## Raw data
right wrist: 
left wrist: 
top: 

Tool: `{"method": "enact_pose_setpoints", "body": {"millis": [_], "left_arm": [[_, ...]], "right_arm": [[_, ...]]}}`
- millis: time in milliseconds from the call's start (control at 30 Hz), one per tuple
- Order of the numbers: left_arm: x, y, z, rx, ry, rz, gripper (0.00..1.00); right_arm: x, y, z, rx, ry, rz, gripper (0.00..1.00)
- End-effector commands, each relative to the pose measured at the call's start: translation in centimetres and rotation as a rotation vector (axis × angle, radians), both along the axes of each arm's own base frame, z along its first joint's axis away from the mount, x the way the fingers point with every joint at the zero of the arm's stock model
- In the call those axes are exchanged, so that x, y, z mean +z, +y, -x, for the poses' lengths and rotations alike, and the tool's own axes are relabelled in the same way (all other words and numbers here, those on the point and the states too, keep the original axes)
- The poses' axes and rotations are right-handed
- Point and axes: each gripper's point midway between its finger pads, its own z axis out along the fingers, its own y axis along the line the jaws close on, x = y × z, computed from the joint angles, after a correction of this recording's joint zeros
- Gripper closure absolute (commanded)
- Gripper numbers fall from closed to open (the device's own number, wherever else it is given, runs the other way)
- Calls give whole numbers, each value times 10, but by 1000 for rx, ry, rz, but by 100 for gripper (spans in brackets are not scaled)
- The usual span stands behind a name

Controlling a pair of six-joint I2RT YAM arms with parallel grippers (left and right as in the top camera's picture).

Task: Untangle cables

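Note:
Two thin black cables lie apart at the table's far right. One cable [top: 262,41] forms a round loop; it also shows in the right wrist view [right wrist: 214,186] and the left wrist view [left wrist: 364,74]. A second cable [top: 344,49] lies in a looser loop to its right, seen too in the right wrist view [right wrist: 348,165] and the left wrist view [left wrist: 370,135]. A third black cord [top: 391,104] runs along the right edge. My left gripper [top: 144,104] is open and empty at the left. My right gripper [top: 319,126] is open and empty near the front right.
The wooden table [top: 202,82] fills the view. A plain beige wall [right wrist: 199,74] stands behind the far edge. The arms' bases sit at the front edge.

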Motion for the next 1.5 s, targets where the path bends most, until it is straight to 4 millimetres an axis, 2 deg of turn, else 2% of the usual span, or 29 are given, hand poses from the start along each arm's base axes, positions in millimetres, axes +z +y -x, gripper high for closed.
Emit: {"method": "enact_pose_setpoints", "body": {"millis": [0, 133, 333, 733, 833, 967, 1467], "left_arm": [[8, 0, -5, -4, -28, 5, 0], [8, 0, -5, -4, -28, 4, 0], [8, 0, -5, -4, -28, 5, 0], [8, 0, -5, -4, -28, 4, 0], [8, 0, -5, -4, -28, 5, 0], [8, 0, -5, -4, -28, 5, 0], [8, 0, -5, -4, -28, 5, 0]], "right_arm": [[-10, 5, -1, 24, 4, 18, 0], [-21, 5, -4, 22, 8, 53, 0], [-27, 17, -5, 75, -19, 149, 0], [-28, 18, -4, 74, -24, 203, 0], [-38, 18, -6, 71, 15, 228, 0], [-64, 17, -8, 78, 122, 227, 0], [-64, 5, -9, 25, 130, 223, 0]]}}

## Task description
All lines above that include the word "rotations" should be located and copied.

## Written answer
- In the call those axes are exchanged, so that x, y, z mean +z, +y, -x, for the poses' lengths and rotations alike, and the tool's own axes are relabelled in the same way (all other words and numbers here, those on the point and the states too, keep the original axes)
- The poses' axes and rotations are right-handed

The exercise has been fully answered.